**TRY IT:** Starting at the line containing "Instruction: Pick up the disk" and ending at the line containing "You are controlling", print every line of the material below exactly, both ends included, and stop there.

┌─ RECORDS SHOWN

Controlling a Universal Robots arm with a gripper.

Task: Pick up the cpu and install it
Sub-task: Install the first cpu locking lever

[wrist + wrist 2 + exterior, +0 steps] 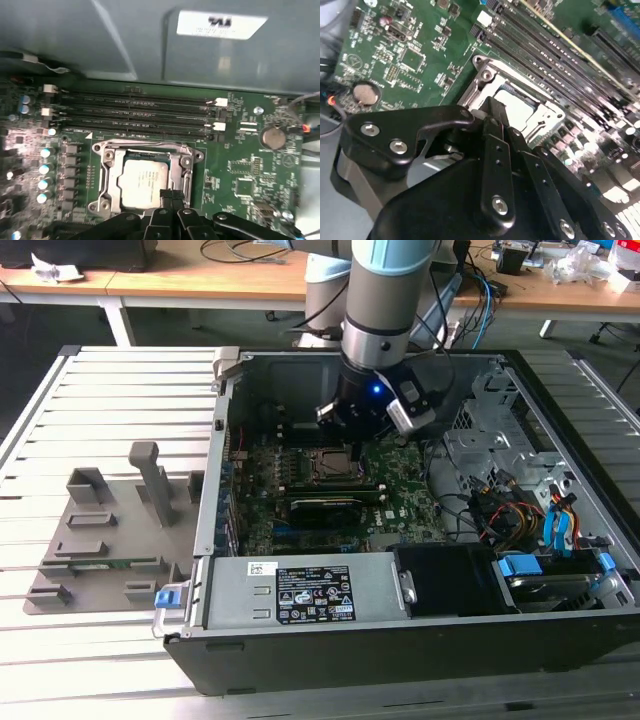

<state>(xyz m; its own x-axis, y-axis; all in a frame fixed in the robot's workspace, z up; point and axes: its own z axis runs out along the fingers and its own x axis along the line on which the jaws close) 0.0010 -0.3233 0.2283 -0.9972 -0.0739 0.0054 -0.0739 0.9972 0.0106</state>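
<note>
The cpu [144,182] is seen in both wrist views as a small flat square with a pale silvery-grey metal top plate bearing faint print and a slightly lighter rim. It lies flat in the socket frame [107,172], a metal-edged square surround with screws at its corners, mounted on the green motherboard [245,175]. In the second wrist view the cpu [517,107] is partly covered by the black fingers [495,125] of the hand [492,112], whose tips are pressed close together at the chip's edge; whether the chip is touched or gripped cannot be told. In the first wrist view the hand [170,196] is seen just at the chip's near edge, its tips narrow.

Beside the socket, four long dark memory slots [135,115] run in parallel, and a round coin battery [274,136] sits well apart on the board.

In the exterior view the arm [375,310] reaches down into an open computer case [400,640] placed on a slatted metal table [100,400], with the hand [357,453] low over the socket area. A long dark card [325,508] lies on the board just beside it. A grey moulded tray [100,540] rests on the table at the exterior view's left.
</note>
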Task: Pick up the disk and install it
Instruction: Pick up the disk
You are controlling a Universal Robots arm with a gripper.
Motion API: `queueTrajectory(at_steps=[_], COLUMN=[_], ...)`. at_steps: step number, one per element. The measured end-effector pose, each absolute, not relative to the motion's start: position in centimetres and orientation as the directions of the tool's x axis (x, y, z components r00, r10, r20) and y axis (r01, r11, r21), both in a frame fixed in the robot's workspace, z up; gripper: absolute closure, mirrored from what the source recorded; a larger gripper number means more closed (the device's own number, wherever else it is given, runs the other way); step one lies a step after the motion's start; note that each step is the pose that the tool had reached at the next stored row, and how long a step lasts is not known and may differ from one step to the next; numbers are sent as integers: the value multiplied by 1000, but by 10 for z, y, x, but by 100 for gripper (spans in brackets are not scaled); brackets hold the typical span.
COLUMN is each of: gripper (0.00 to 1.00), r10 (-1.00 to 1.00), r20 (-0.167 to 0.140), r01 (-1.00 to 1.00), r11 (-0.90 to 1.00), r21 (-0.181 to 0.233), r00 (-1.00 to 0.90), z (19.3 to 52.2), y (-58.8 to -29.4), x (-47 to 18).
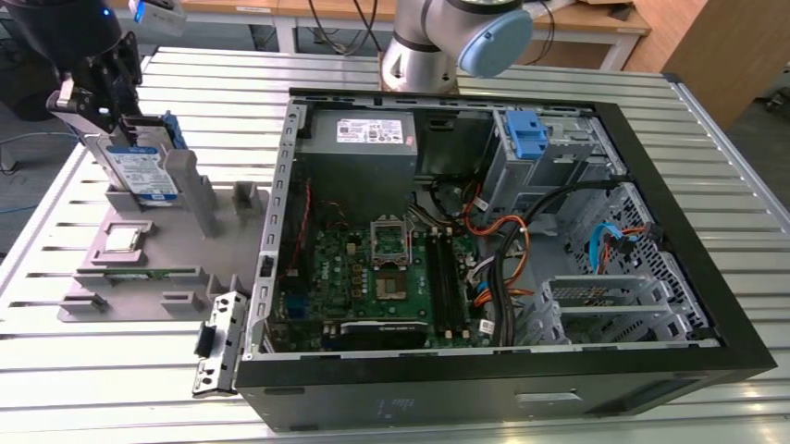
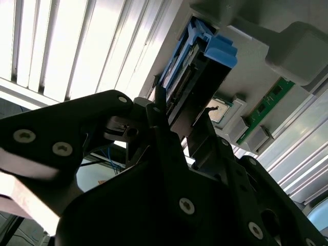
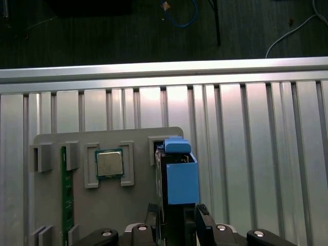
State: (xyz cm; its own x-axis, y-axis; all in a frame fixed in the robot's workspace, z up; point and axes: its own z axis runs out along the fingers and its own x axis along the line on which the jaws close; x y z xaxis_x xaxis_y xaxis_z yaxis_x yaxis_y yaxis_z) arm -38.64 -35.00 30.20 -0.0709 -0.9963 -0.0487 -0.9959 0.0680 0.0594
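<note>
The disk (image 1: 136,166), a silver drive with a white-and-blue label in a blue carrier, stands on edge in a slot of the grey holder (image 1: 136,277) at the exterior view's left. My gripper (image 1: 117,129) is at its upper end. In both wrist views the black fingers (image 2: 159,107) press against the two flat sides of the disk (image 2: 192,56), so the gripper (image 2: 179,118) is shut on it. The disk (image 3: 177,174) rises from the holder between the gripper (image 3: 178,215) fingers. Its lower edge still looks seated in the slot.
The open computer case (image 1: 667,185) lies to the exterior view's right, with a grey power supply (image 1: 364,134), a blue bracket (image 1: 527,134) in the drive bay and loose cables. The holder also carries a processor chip (image 3: 108,163) and a green memory stick (image 3: 64,189). The arm's base (image 1: 432,46) stands behind the case.
</note>
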Motion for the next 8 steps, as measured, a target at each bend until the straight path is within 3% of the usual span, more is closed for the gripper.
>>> queueTrajectory(at_steps=[8], gripper=[58], r10=[-996], r20=[-49], r01=[-996], r11=[68], r21=[59], r00=[-71], z=[302], y=[-350], x=[-386])
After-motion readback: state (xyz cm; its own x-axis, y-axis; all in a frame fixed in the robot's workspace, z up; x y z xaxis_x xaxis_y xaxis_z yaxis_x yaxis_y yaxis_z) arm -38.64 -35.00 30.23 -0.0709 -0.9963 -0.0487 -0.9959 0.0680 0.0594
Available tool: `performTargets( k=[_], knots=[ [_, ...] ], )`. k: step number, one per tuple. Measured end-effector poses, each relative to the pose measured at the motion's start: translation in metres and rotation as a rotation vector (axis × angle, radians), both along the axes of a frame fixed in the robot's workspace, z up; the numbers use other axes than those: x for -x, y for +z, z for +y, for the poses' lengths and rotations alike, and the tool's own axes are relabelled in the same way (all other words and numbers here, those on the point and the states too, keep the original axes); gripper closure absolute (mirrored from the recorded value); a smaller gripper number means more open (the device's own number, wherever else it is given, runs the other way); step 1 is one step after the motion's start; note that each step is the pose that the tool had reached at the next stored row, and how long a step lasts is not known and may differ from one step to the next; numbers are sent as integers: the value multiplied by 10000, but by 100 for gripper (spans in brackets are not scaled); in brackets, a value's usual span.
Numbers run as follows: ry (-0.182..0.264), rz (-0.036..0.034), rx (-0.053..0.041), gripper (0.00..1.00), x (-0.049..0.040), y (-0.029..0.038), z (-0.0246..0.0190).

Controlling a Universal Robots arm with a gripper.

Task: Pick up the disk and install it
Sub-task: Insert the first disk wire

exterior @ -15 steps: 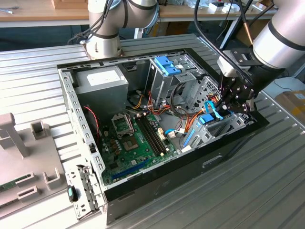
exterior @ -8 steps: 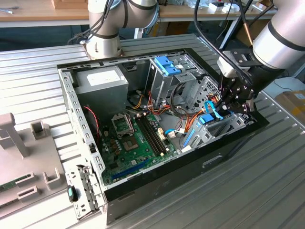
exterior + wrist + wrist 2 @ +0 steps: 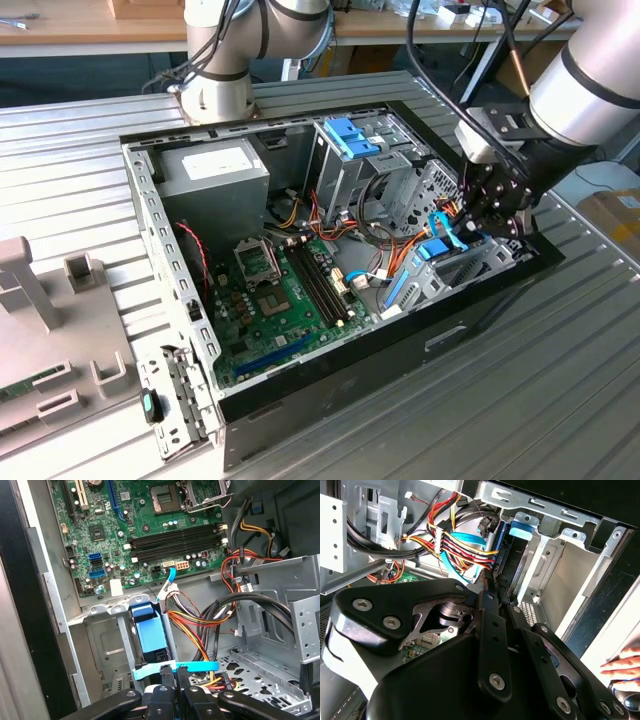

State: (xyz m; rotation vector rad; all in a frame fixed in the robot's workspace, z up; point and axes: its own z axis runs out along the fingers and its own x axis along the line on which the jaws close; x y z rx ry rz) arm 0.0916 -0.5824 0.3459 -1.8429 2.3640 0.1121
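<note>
A: Where's the black gripper (image 3: 478, 222)?

B: Low inside the open black computer case (image 3: 300, 385), at the corner on the exterior view's right. In the first wrist view its fingers (image 3: 167, 685) sit pressed close together; a thin flat blue cable (image 3: 200, 666) crosses just at their tips. Whether they pinch it, cannot tell.

A: And the disk?

B: The grey-black hard drive in its bright blue plastic carrier (image 3: 150, 635) stands seated in the grey metal bay (image 3: 107, 645) just beyond the fingertips, blue end tab toward the green motherboard (image 3: 130, 525). Second wrist view shows the tab (image 3: 522, 528) at the bay's edge, with bundled red-yellow-black wires (image 3: 465, 547) beside it.

A: Anything else?

B: A person's fingertips (image 3: 622, 666) at the case's outer edge. Case lies on a ribbed grey tabletop (image 3: 560, 400).
</note>
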Motion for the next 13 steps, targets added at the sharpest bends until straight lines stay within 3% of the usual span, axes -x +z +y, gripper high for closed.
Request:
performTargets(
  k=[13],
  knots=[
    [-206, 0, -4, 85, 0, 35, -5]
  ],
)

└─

**RESULT:**
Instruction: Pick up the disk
You are controlling a Universal Robots arm with a gripper.

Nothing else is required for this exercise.